As our launches continue to ramp up, we anticipate higher volumes and improved margins in the second half of the year, with premium costs subsiding and improving operating efficiencies taking hold.

Revenue in the quarter increased by 4.5% to $258.9 million compared to $247.7 million in the first quarter of 2018. Growth was driven by acquisitions, which contributed $21.6 million.

Revenue during the quarter was also impacted by changes in currency, which reduced revenue by approximately $5 million or nearly 2%.

As communicated in our 2019 guidance on last quarter's call, launch costs for the first half were expected to be high. As a result, gross profit was $13.7 million in the first quarter compared to $27.9 million in the prior year period, representing a growth margin of 5.3%.

We see margins improving in the second half as a result of a reduction of premium expenses and moving towards a more normalized run rate.

For the quarter, net loss of $4.7 million compared to a net income of approximately $4.9 million in the first quarter of 2018. We reported a pretax loss of $7.8 million in the quarter.
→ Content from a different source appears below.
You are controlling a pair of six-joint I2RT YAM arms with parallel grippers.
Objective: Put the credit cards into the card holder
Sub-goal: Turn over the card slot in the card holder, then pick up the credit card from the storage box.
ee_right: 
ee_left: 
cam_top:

Adjusted loss per basic share was $0.03 compared to net income of $0.15 per basic share in the prior year period.

Adjusted EBITDA was $12.6 million for the first quarter compared to $16.6 million in the prior year period. Similar to gross profit, the year-over-year reduction was driven by higher launch-related costs.

We remain focused on our product strategy while pursuing opportunities for operational improvement. Our restructuring activities remain on plan, incurring approximately $3 million of costs during the quarter.

We expect to incur additional costs over the next 12 months, with future restructuring actions based on market conditions, customer actions and other factors. As of January 31, 2019, cash and cash equivalents were $11.7 million. Cash generated from operating activities for the quarter was $6.4 million, and we invested $15.7 million in capital equipment.

Net borrowings under our revolving line of credit were $238.6 million and our leverage ratio was 3.2x on a net debt to trailing 12-months adjusted EBITDA basis. Longer term, we continue to target leverage in the mid-2s, while managing investments to grow the business.

Turning to our outlook for 2019. Our end market assessment remains consistent with current industry forecast for volume to be down slightly year-over-year. We continue to expect our new business activities will allow us to outperform the market decline. While we are pleased with the new business going into production, there is a short-term financial impact given the concentrated number of launches and complexity of the products being launched.

While the market remains dynamic, we are pleased to be reiterating our stated 2019 revenue guidance of approximately $1 billion to $1.15 billion and adjusted EBITDA of $62 million to $70 million. This is consistent with what we communicated at the end of our prior fiscal year, and we expect our adjusted EBITDA margin to improve over the course of fiscal 2019, with the first quarter results just reported being the low point for the year.

We continue to see margins accelerating to a more normalized run rate in the second half of the year as our higher-value-added products begin to contribute more meaningfully. Overall, as we look forward, we remain encouraged about our ability to deliver our commitments.

I will now turn the call back over to Ramzi for some summary remarks.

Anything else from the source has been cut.